Beginning at the line that contains "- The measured", reproduce the entries below exactly, ending with the line that contains "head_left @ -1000". Omit each picture.

(The data begins)

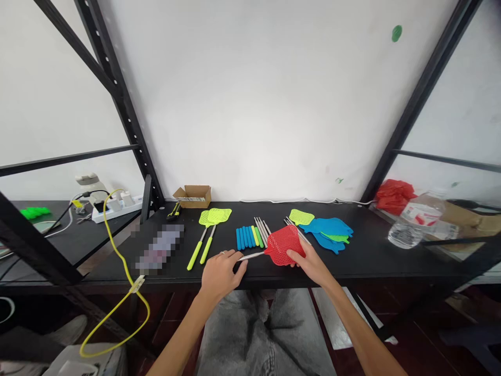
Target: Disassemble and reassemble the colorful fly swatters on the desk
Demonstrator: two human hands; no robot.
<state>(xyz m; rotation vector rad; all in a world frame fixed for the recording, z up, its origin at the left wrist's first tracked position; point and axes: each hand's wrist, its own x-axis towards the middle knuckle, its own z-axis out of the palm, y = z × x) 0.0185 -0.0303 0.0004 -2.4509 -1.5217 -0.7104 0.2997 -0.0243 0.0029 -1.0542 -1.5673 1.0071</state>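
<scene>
A red fly swatter (281,244) with a mesh head and a thin metal rod is held low over the front of the black shelf. My left hand (221,272) is closed around the rod's end, and its fingers hide that end. The head's right edge is pinched by my right hand (313,264), thumb on top. Just behind lie several blue, yellow and green handle grips (245,238) in a row, beside loose metal rods (259,225). Two yellow-green fly swatters (209,241) with matching grips rest to the left. Loose blue swatter heads (332,228) lie to the right, overlapping a green one.
A small open cardboard box (193,197) stands at the back left, near a black-and-yellow cutter (174,211). A pixelated item (161,249) lies in front, with a yellow cable (117,250) hanging past it. Right of the frame post are a plastic bottle (418,216) and a red bag (394,196).
</scene>
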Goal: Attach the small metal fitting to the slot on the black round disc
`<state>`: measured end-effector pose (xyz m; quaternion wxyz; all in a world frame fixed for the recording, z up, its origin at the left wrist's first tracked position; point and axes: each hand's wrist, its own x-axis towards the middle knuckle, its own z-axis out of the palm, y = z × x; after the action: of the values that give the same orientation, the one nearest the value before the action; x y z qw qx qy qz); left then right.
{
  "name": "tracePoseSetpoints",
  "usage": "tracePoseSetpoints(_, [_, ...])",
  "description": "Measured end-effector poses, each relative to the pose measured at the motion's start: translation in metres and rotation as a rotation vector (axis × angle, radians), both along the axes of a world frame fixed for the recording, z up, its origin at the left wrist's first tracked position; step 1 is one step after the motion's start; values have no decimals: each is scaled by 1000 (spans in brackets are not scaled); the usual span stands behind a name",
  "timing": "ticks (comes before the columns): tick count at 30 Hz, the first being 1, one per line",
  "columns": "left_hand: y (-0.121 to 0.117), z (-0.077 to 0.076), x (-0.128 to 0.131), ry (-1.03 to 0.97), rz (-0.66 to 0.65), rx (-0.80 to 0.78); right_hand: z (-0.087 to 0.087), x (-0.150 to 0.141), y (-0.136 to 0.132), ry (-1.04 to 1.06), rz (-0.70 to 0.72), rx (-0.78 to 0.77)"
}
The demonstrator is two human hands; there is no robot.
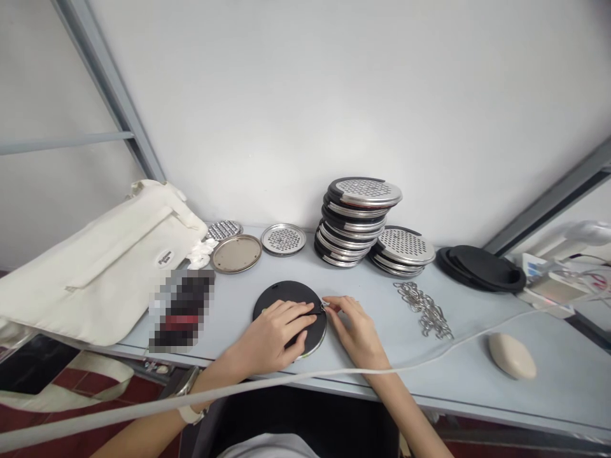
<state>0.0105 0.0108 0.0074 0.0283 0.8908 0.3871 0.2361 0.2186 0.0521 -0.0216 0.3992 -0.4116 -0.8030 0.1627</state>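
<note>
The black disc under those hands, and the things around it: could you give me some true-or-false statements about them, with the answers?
1. The left-hand grip rests on the black disc, and the right-hand grip is at its edge. True.
2. The black disc leans upright. False: it lies flat on the table.
3. A tall stack of discs stands beside a shorter stack. True.
4. In the picture, the shorter stack is left of the tall one. False: it is on the right.
5. Small metal pieces lie in a loose pile. True.
6. That pile sits on the black disc. False: it is on the table.
</note>
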Motion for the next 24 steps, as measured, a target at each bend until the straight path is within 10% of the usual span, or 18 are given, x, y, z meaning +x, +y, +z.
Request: tracePoseSetpoints(24, [2,-4,2,-26,-5,32,-1,1,1,31,-19,-59])
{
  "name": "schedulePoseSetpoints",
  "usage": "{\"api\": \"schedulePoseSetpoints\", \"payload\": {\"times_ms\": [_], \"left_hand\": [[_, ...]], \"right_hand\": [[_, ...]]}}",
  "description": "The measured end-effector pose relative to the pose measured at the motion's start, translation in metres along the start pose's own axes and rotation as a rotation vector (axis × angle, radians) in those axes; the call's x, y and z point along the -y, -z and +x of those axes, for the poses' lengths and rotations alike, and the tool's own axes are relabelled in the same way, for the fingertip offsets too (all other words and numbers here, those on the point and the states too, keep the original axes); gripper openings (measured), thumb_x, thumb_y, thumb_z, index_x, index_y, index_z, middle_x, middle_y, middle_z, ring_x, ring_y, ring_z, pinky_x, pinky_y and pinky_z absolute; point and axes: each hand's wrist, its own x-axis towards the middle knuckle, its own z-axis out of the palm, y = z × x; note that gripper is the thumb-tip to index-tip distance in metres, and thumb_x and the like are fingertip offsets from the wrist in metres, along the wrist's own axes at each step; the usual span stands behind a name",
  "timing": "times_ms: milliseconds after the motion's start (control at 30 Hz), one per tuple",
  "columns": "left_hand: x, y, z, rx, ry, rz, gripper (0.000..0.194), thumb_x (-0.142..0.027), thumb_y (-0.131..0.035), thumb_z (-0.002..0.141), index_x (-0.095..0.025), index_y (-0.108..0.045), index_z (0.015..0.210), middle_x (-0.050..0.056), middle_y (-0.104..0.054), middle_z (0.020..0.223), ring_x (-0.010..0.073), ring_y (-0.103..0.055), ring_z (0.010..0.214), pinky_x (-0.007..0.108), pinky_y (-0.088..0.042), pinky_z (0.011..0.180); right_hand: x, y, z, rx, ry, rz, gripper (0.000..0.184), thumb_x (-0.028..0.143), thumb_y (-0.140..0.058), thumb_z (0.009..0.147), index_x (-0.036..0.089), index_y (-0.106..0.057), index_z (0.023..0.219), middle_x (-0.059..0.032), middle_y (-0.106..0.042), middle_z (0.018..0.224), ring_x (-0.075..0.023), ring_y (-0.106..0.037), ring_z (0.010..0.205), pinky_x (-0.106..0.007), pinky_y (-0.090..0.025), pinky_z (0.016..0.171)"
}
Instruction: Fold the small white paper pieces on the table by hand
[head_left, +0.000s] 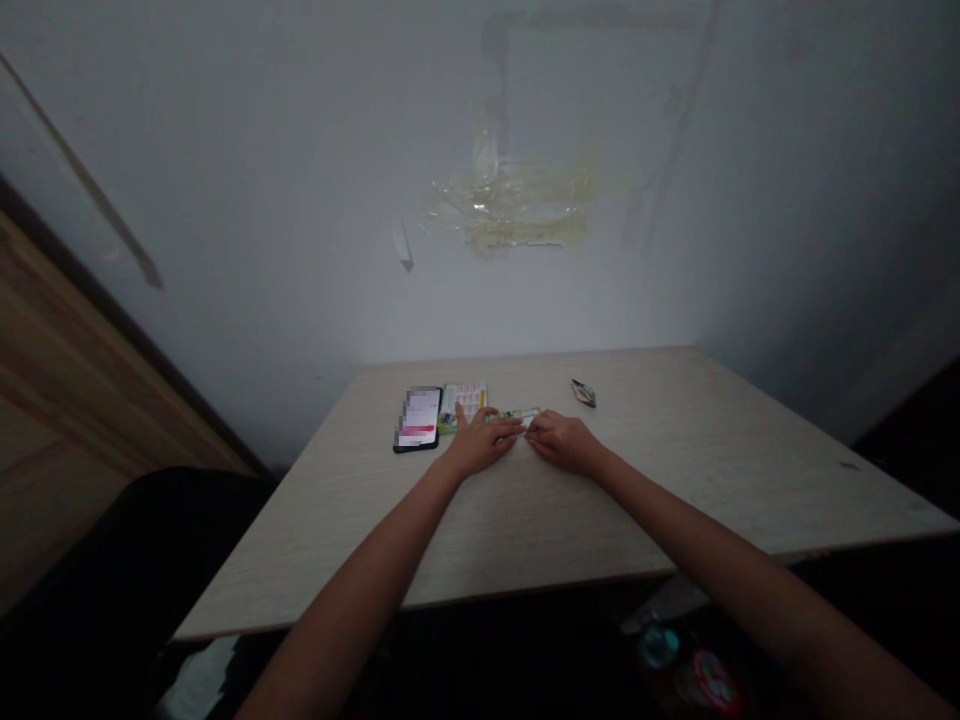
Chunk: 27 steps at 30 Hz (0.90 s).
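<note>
Both my hands rest on a pale wooden table (675,470) near its middle. My left hand (481,441) lies palm down with fingers stretched out over a small green and white strip (517,414), pressing it flat. My right hand (561,438) meets it from the right, its fingers curled and pinching the strip's right end. Just left of my left hand lies a colourful printed card or packet (465,402), and beside that a black phone (418,419) with its screen lit.
A small dark folded wrapper (583,392) lies on the table behind my right hand. A white wall with tape remains (517,215) stands behind the table. A wooden panel (67,380) is at the left. Bottles and clutter (682,670) sit below the front edge.
</note>
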Motion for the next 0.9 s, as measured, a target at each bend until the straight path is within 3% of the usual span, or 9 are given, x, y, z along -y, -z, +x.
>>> {"api": "schedulePoseSetpoints", "payload": {"times_ms": [367,900], "left_hand": [[-0.0019,0.0035,-0.0019,0.011,0.010,-0.038,0.035,-0.050,-0.040,0.098,-0.052,-0.054,0.130,-0.009,-0.056,0.142,0.0303,-0.033,0.141,0.078,0.020,0.101],[-0.0006,0.0030,-0.0008,0.034,0.019,-0.039,0.035,-0.051,-0.041,0.098,-0.054,-0.053,0.130,-0.010,-0.054,0.145,0.0313,-0.029,0.144,0.079,0.021,0.100]], "right_hand": [[-0.0014,-0.0022,-0.0024,-0.026,-0.098,0.067,0.021,0.025,-0.054,0.095,0.022,-0.074,0.098,-0.0067,-0.070,0.103,-0.0171,-0.060,0.100,-0.027,-0.049,0.082],[0.0020,0.0034,0.0013,0.036,-0.219,-0.121,0.020,0.029,-0.056,0.094,0.022,-0.074,0.094,-0.0081,-0.065,0.099,-0.0193,-0.054,0.095,-0.026,-0.042,0.070]]}}
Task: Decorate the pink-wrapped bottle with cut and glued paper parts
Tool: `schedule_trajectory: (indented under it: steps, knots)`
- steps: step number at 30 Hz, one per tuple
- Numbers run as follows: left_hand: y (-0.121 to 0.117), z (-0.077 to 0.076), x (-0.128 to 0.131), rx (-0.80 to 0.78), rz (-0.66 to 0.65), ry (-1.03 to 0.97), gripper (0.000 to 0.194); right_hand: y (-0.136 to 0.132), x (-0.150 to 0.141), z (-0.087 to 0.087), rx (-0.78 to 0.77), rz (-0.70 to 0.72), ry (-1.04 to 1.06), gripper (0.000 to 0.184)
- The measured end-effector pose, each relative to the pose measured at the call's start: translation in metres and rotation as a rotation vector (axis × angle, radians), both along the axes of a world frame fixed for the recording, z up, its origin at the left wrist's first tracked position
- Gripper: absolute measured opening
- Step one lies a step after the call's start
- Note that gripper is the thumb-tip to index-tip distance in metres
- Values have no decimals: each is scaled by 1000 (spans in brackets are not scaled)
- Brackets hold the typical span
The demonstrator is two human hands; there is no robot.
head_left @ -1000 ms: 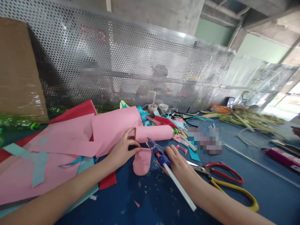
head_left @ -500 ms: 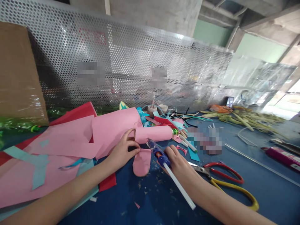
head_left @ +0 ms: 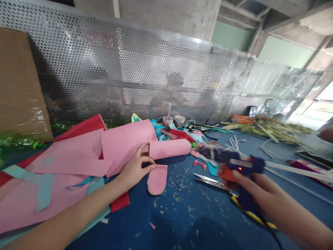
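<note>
My left hand (head_left: 135, 170) sits at the open end of a pink paper roll (head_left: 170, 148), its index finger at the rim. Its thumb rests on the top edge of a rounded pink flap (head_left: 157, 180), which hangs below the roll. How the flap joins the roll is hidden by the fingers. A green bottle neck (head_left: 193, 145) pokes out of the roll's far end. My right hand (head_left: 249, 191) is closed around a dark blue glue gun (head_left: 241, 163) with an orange trigger, a red light and a white glue stick in its back. The gun points left, apart from the roll.
Scissors (head_left: 212, 182) with a yellow handle lie under the right hand. Pink sheets (head_left: 73, 152) spread at left, with red sheets beneath. Paper scraps, pipe cleaners and dry stalks (head_left: 270, 128) lie behind. A perforated metal screen (head_left: 156, 62) stands at the back.
My right hand has swung the glue gun away from the roll's near end to the right, turning it sideways over the scissors. My left hand has stayed in place.
</note>
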State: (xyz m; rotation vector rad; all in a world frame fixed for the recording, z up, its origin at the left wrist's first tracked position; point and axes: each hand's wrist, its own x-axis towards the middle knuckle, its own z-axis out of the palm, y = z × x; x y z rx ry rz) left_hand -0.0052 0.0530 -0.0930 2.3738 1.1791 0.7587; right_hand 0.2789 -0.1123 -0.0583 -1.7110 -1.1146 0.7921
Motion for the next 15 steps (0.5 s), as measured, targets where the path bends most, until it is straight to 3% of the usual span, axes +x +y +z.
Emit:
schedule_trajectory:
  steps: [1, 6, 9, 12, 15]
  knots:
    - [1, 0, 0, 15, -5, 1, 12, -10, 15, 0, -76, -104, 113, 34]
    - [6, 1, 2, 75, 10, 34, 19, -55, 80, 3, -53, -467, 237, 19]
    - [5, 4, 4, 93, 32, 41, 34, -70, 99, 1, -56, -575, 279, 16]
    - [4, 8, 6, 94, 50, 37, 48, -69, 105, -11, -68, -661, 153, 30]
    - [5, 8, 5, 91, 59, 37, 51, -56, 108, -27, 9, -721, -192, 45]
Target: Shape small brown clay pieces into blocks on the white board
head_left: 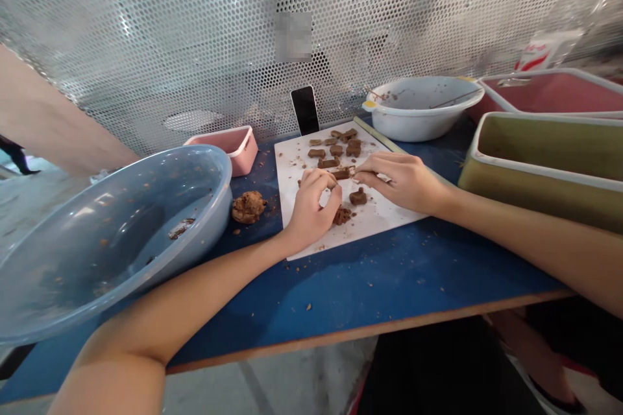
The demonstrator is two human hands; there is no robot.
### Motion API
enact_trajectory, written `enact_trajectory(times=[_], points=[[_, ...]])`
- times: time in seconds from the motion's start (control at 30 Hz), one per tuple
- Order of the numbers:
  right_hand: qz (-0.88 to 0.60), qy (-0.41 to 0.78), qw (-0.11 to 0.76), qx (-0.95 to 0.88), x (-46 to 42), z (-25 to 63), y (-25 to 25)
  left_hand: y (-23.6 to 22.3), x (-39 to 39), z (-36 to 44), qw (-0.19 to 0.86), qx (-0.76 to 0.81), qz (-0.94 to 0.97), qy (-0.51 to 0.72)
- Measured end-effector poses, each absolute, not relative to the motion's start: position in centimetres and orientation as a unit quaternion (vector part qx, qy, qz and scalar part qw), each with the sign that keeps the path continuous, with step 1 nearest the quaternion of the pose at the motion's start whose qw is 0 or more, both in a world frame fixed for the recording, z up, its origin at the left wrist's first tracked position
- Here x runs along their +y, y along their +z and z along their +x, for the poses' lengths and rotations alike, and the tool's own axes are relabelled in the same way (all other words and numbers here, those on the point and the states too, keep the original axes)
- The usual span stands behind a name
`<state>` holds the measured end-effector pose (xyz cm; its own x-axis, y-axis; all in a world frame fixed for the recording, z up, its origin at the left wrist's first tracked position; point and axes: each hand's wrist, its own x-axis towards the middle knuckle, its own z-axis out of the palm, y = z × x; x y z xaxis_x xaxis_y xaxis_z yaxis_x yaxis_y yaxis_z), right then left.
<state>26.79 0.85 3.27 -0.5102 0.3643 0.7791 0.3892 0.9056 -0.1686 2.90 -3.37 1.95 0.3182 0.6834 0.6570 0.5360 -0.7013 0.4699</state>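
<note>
A white board [311, 240] lies on the blue table, with several small brown clay pieces [329, 163] on its far half, some shaped like bones. My left hand [314, 207] is over the board, thumb and forefinger pinched together; whatever is between them is hidden. Opposite it, my right hand [402, 180] has its fingers closed to a pinch at the end of a brown clay bar [342, 173]; what they hold is too small to make out. Nearer me are a small bone-shaped clay piece [358, 196] and a crumbly brown heap [342, 215], partly behind my left thumb.
A large blue basin [214, 207] leans at the left, beside a rough clay lump [248, 207] and a pink box [250, 146]. A phone [305, 110] stands against the perforated metal sheet. Beyond my right arm are a white basin [418, 123] and an olive bin [516, 175].
</note>
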Motion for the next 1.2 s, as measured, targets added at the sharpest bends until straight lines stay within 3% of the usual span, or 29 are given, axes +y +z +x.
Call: enact_trajectory(times=[1.2], points=[[-0.128, -0.002, 0.459, -0.879, 0.36, 26.88, 3.55, 1.43, -3.02, 2.67, 0.068, 0.365, 0.815, 0.445]])
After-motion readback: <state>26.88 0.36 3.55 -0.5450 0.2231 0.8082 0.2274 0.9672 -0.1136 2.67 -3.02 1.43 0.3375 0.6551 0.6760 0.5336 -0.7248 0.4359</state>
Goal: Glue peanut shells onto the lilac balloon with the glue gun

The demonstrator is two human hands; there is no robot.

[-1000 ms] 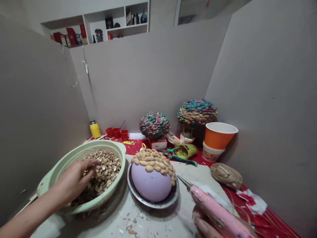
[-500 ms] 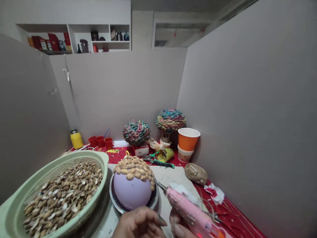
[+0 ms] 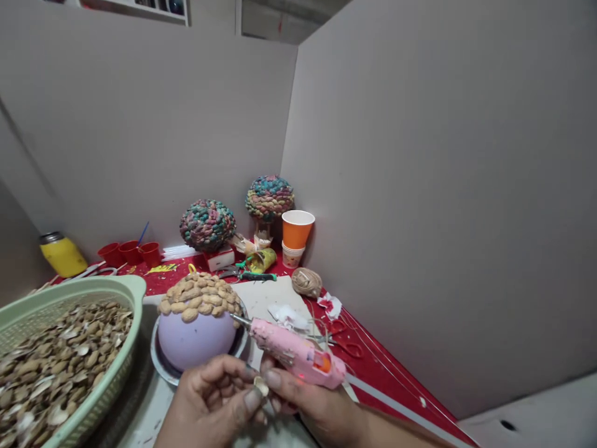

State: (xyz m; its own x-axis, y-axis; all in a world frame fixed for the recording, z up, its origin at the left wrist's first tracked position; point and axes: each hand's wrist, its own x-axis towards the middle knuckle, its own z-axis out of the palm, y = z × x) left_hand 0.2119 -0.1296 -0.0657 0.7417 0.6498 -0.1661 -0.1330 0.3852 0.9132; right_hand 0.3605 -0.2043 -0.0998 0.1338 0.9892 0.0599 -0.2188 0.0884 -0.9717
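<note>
My right hand (image 3: 303,395) is closed round a pink hot glue gun (image 3: 293,353), whose metal nozzle points left at the ball. A white glue stick (image 3: 373,392) trails from its back end. Between the thumb and fingers of my left hand (image 3: 219,392) is a small peanut shell piece (image 3: 261,385), close to my right fingertips. Just beyond both hands, a lilac ball (image 3: 196,342) sits in a metal bowl (image 3: 161,364). Rows of peanut shells (image 3: 200,295) cover the ball's top, and its lower part is bare.
A green basket (image 3: 135,317) of peanut shells stands at left. Behind are two colourful shell-covered balls (image 3: 208,224), red cups (image 3: 130,252), a yellow jar (image 3: 63,255), pliers (image 3: 256,276) and an orange paper cup (image 3: 297,231). Twine (image 3: 306,282) and red scissors (image 3: 347,345) lie at right.
The view has swung right and downward. My left hand, empty-looking before, now pinches a shell piece beside my right hand. The glue gun now shows more fully, its nozzle still near the ball.
</note>
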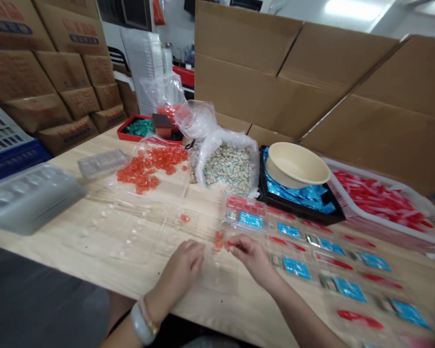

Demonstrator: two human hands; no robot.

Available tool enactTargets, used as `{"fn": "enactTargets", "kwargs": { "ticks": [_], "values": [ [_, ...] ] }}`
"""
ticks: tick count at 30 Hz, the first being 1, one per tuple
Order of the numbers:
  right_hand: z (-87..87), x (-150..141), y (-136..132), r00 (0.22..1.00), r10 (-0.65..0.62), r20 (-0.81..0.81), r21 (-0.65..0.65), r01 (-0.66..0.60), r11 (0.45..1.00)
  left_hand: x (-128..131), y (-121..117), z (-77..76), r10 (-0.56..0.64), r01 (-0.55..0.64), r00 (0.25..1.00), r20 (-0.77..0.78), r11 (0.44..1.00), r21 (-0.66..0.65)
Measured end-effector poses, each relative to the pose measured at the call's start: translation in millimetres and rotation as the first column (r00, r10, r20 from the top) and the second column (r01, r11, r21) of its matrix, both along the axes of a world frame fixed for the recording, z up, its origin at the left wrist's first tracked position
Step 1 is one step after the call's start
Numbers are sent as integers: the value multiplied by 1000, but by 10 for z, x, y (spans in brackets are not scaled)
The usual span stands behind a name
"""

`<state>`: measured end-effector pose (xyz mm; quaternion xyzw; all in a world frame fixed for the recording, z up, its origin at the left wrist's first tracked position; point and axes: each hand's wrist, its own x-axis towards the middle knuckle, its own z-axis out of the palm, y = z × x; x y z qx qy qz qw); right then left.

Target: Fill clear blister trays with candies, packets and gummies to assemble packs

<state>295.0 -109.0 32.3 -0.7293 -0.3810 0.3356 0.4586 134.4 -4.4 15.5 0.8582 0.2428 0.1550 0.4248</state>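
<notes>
My right hand (pixel 249 253) pinches a small translucent orange-red plastic piece (pixel 227 245) between thumb and fingertips. Just left of it, similar orange pieces (pixel 218 240) sit on a clear plastic tray (pixel 221 278). My left hand (pixel 188 263) is closed over that tray's left side, fingers curled in; whatever they may hold is hidden. A single orange piece (pixel 184 218) lies farther back on another clear tray. To the right are several clear trays bearing blue packets (pixel 296 267) and red strips (pixel 334 262); one filled tray (pixel 244 212) also has a row of orange pieces.
Loose orange pieces (pixel 145 166) are heaped on a plastic bag. Behind stand a bag of small printed packets (pixel 228 166), a cream basin (pixel 297 164) on a black bin, and a white basket (pixel 362 212) of red items. Stacked clear trays (pixel 29 198) stand left.
</notes>
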Motion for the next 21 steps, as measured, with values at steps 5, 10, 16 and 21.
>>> {"fn": "enactTargets", "kwargs": {
  "ticks": [5, 10, 16, 21],
  "values": [
    [-213, -148, -41, 845, 254, 470, -180, -190, 965, -62, -274, -108, -149, 183, 965, -218, 972, 145],
    [-290, -226, 68, 729, 405, 552, -401, -194, 895, -37, -202, -118, -171, 198, 969, -176, 969, 147],
    [-164, -190, -40, 788, 325, 523, -333, -162, 929, 160, 657, -25, 166, -83, 968, -187, 919, 385],
    [9, -235, 241, 824, 188, 535, -96, -162, 982, 331, 1030, -8, 61, 119, 928, -369, 887, 446]
  ]
}}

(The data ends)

■ Response box:
- The measured end-effector pose, each relative to the pose measured at the call's start: translation in metres and rotation as a rotation vector (axis × angle, radians), both along the axes of a world frame fixed for the recording, z up, its origin at the left wrist's first tracked position
- Gripper: absolute measured opening
- Step one lies a step after the call's start
- Note that gripper is the thumb-tip to index-tip distance in metres
- Values have no decimals: each is scaled by 1000 (spans in brackets are not scaled)
- Brackets hold the typical span
The demonstrator is two human hands; there is no robot.
head_left @ -1000 ms: 

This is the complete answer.